» **Exercise details**: Leave out every picture, then transcribe the rest of the listing exactly.

----- Raw data

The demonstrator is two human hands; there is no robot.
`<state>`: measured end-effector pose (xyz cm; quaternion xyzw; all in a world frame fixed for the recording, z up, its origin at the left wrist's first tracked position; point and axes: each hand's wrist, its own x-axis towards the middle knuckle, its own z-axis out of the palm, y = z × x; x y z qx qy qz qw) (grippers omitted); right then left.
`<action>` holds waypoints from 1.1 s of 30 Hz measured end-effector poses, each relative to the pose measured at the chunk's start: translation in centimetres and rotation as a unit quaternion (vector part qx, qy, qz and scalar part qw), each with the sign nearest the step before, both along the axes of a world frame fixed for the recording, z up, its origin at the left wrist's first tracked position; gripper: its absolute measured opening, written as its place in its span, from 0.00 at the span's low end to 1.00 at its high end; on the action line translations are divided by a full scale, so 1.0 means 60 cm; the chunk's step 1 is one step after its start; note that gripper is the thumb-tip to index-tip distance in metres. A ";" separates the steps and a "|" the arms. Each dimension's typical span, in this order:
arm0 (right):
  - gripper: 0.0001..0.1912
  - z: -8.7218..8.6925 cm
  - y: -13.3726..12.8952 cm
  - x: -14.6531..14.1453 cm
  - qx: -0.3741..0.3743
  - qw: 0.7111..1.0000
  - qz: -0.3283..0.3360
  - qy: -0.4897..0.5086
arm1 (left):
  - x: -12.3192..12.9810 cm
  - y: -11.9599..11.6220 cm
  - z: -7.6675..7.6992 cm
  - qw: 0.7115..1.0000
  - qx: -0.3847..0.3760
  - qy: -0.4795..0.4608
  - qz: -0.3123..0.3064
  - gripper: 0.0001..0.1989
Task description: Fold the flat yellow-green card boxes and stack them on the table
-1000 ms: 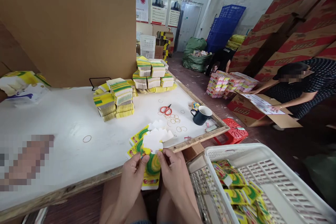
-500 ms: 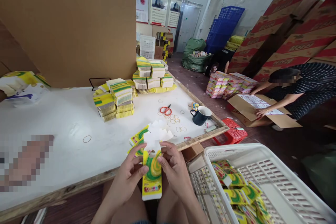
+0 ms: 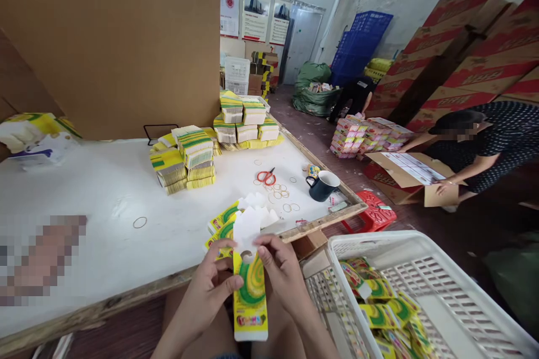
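Between my two hands, over my lap at the table's front edge, is a small yellow-green carton (image 3: 251, 297) with a swirl print and its white top flap standing up. My left hand (image 3: 214, 283) grips its left side, thumb on the front. My right hand (image 3: 280, 269) pinches the upper right edge near the open top. Just behind, a few similar flattened cartons (image 3: 223, 221) lie overlapped on the white table (image 3: 105, 247), partly hidden by my hands and the held carton.
Bundled carton stacks (image 3: 189, 151) stand on the table. Red-handled scissors (image 3: 266, 177), rubber bands and a dark mug (image 3: 323, 185) lie to the right. A white basket (image 3: 379, 238) holding yellow-green packs is at my right. A person (image 3: 497, 140) handles a cardboard box (image 3: 400, 171) beyond.
The carton has moved slightly down and right with my hands. My right hand has shifted up toward its top corner. The person at right has moved a hand to the box's near flap.
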<state>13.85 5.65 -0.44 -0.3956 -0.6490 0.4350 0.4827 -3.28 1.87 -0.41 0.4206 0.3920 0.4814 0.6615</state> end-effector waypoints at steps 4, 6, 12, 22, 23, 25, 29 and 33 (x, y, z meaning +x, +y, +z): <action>0.14 -0.008 -0.002 0.002 -0.004 0.999 -0.006 0.033 | -0.002 0.003 -0.002 1.000 0.006 0.014 -0.011 0.38; 0.11 -0.003 -0.003 0.007 0.024 1.000 0.001 0.008 | -0.003 0.005 -0.006 0.999 0.015 0.039 -0.016 0.31; 0.13 0.008 -0.009 0.016 -0.029 0.997 0.028 -0.061 | -0.001 0.006 -0.010 0.994 0.035 0.098 0.017 0.25; 0.15 -0.028 -0.016 -0.003 -0.078 0.987 -0.016 -0.141 | 0.004 0.002 -0.004 0.995 0.014 0.101 -0.017 0.26; 0.16 -0.025 -0.018 -0.004 -0.072 0.986 -0.022 -0.146 | 0.004 0.002 -0.004 0.995 0.012 0.098 -0.010 0.27; 0.19 -0.017 -0.021 -0.006 -0.065 0.986 -0.024 -0.152 | 0.005 0.004 -0.002 0.996 0.006 0.092 0.008 0.27; 0.21 -0.011 -0.025 -0.013 -0.071 0.989 -0.023 -0.125 | 0.008 0.006 -0.002 0.996 0.004 0.082 0.022 0.28; 0.17 -0.018 -0.024 -0.019 -0.089 0.992 -0.038 -0.080 | 0.012 0.006 -0.002 0.997 0.000 0.080 0.023 0.27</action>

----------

» **Worked solution**:
The demonstrator is two human hands; there is no robot.
`<state>`: measured end-effector pose (xyz cm; quaternion xyzw; all in a world frame fixed for the recording, z up, its origin at the left wrist's first tracked position; point and axes: each hand's wrist, its own x-axis towards the middle knuckle, its own z-axis out of the palm, y = z × x; x y z qx qy qz qw) (grippers omitted); right then left.
`<action>` holds waypoints from 1.1 s of 30 Hz measured end-effector poses, each relative to the pose measured at the chunk's start: translation in centimetres and rotation as a unit quaternion (vector part qx, qy, qz and scalar part qw), each with the sign nearest the step before, both along the axes of a world frame fixed for the recording, z up, its origin at the left wrist's first tracked position; gripper: its absolute measured opening, written as its place in its span, from 0.00 at the span's low end to 1.00 at its high end; on the action line translations are divided by a full scale, so 1.0 means 60 cm; the chunk's step 1 is one step after its start; note that gripper is the thumb-tip to index-tip distance in metres. A ";" separates the steps and a "|" the arms. Each dimension's typical span, in this order:
arm0 (right):
  - gripper: 0.0001..0.1912
  - z: -8.7218..8.6925 cm
  - y: -13.3726..12.8952 cm
  - x: -14.6531..14.1453 cm
  - qx: -0.3741..0.3743
  - qw: 0.7111..1.0000
  - qz: -0.3283..0.3360
  - qy: -0.4897..0.5086
arm1 (left):
  - x: -12.3192..12.9810 cm
  - y: -11.9599..11.6220 cm
  - z: -7.6675..7.6992 cm
  - qw: 0.7115..1.0000
  - qx: -0.3847..0.3760
  - qy: -0.4795..0.4608
  - qz: -0.3123..0.3064
  - gripper: 0.0001..0.1989
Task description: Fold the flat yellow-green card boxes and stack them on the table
-1000 ms: 
-500 ms: 
+0 ms: 
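Between my two hands, over my lap at the table's front edge, is a small yellow-green carton (image 3: 251, 297) with a swirl print and its white top flap standing up. My left hand (image 3: 214, 283) grips its left side, thumb on the front. My right hand (image 3: 280, 269) pinches the upper right edge near the open top. Just behind, a few similar flattened cartons (image 3: 223, 221) lie overlapped on the white table (image 3: 105, 247), partly hidden by my hands and the held carton.
Bundled carton stacks (image 3: 189, 151) stand on the table. Red-handled scissors (image 3: 266, 177), rubber bands and a dark mug (image 3: 323, 185) lie to the right. A white basket (image 3: 379, 238) holding yellow-green packs is at my right. A person (image 3: 497, 140) handles a cardboard box (image 3: 400, 171) beyond.
The carton has moved slightly down and right with my hands. My right hand has shifted up toward its top corner. The person at right has moved a hand to the box's near flap.
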<state>13.85 5.65 -0.44 -0.3956 -0.6490 0.4350 0.4827 -3.28 1.87 -0.41 0.4206 0.3920 0.4814 0.6615</state> end-effector waypoints at steps 4, 6, 12, 22, 23, 25, 29 and 33 (x, y, z meaning +x, +y, +z): <action>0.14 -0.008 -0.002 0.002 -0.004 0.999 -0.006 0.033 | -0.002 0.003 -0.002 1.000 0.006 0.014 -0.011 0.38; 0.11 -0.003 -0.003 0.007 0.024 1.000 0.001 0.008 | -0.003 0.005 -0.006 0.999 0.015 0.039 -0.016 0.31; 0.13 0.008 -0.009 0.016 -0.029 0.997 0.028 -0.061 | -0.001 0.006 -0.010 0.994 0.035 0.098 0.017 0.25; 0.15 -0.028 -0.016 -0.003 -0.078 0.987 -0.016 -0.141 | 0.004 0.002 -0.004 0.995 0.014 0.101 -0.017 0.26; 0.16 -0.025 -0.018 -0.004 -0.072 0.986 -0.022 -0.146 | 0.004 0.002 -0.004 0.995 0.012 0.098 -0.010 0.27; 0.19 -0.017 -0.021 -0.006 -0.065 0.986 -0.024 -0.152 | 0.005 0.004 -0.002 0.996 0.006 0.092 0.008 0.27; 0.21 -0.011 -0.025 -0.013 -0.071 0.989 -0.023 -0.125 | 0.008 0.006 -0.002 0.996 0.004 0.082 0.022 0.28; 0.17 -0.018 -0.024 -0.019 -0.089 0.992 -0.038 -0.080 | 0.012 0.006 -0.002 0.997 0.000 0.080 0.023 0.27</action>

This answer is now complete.